- **WORK ORDER**
State the count of lines below featuring the word "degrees", and write nothing further.

- **MATERIAL SHOWN**
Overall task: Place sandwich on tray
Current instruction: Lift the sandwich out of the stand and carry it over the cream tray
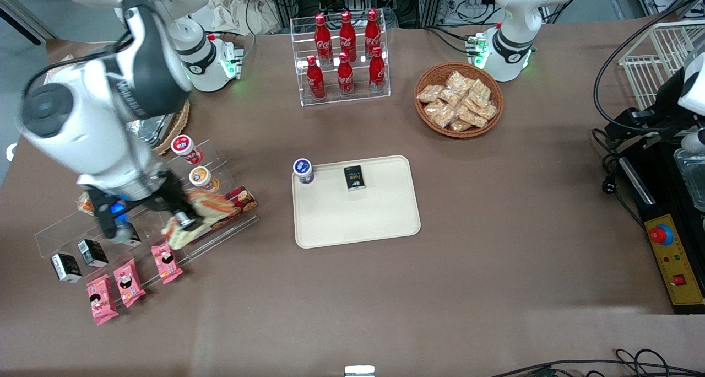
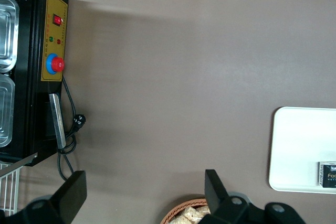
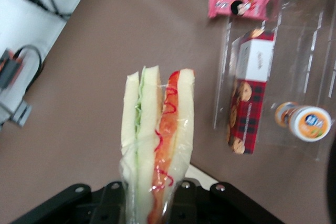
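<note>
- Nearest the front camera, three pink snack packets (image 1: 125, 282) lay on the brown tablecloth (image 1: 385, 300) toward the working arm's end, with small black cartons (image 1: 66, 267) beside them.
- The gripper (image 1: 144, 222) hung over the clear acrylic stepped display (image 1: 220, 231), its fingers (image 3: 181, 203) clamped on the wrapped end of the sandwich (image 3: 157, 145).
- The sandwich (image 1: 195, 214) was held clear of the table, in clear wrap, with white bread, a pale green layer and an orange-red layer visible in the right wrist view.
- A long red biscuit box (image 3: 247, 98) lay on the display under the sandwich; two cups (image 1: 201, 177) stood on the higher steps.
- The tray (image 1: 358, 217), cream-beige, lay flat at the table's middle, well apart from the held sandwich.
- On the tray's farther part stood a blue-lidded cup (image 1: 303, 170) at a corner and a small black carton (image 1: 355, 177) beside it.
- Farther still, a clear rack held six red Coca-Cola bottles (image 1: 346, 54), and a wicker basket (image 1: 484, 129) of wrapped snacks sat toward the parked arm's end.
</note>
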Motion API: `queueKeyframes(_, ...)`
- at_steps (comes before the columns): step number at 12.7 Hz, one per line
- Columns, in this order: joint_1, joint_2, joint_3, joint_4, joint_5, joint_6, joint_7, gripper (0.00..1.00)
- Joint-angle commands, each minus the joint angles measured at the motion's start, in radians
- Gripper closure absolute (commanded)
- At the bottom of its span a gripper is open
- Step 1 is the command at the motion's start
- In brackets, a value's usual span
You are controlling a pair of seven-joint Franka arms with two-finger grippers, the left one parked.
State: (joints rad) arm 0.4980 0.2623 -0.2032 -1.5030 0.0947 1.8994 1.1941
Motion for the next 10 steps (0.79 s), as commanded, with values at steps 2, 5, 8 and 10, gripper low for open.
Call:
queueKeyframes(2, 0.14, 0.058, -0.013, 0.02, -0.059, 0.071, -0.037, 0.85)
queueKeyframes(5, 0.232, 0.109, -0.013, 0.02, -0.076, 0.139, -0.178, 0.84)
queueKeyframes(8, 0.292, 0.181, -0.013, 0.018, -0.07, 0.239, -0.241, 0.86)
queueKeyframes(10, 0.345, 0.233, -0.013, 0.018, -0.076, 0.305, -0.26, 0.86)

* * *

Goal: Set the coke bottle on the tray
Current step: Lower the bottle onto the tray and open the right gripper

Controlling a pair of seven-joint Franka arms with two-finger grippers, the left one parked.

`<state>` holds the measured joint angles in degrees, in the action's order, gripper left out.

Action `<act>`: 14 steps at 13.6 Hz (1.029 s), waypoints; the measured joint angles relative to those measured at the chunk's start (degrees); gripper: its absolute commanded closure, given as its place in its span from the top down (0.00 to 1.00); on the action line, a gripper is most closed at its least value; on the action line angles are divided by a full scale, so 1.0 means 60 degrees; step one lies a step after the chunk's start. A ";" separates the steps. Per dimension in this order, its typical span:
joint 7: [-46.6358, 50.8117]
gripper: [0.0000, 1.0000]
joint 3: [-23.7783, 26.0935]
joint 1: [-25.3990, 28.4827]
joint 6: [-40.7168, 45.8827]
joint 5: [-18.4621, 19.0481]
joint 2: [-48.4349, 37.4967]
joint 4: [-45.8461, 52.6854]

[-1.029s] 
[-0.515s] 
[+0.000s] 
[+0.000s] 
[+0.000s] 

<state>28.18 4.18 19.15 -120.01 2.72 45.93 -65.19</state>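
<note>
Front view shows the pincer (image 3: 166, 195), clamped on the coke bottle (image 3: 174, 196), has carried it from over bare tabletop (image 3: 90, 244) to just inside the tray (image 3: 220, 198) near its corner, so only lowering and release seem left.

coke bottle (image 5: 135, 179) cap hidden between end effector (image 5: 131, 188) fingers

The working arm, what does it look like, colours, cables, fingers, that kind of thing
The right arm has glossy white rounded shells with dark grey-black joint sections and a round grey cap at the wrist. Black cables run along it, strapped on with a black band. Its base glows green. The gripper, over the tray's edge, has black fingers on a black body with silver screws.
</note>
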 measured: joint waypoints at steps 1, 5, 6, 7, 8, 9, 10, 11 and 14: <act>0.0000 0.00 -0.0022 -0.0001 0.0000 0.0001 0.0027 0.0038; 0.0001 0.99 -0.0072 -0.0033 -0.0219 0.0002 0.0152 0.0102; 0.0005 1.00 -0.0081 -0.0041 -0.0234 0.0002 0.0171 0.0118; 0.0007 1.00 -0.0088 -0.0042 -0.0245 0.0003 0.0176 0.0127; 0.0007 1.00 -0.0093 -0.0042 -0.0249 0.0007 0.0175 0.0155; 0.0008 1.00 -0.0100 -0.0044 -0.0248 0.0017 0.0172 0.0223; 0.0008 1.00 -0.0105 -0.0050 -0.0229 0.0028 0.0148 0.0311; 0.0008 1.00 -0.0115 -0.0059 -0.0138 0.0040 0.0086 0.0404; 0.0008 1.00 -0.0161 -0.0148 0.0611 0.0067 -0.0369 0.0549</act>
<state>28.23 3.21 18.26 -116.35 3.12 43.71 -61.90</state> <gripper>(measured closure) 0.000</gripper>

- **RESPONSE TO THE TASK**
2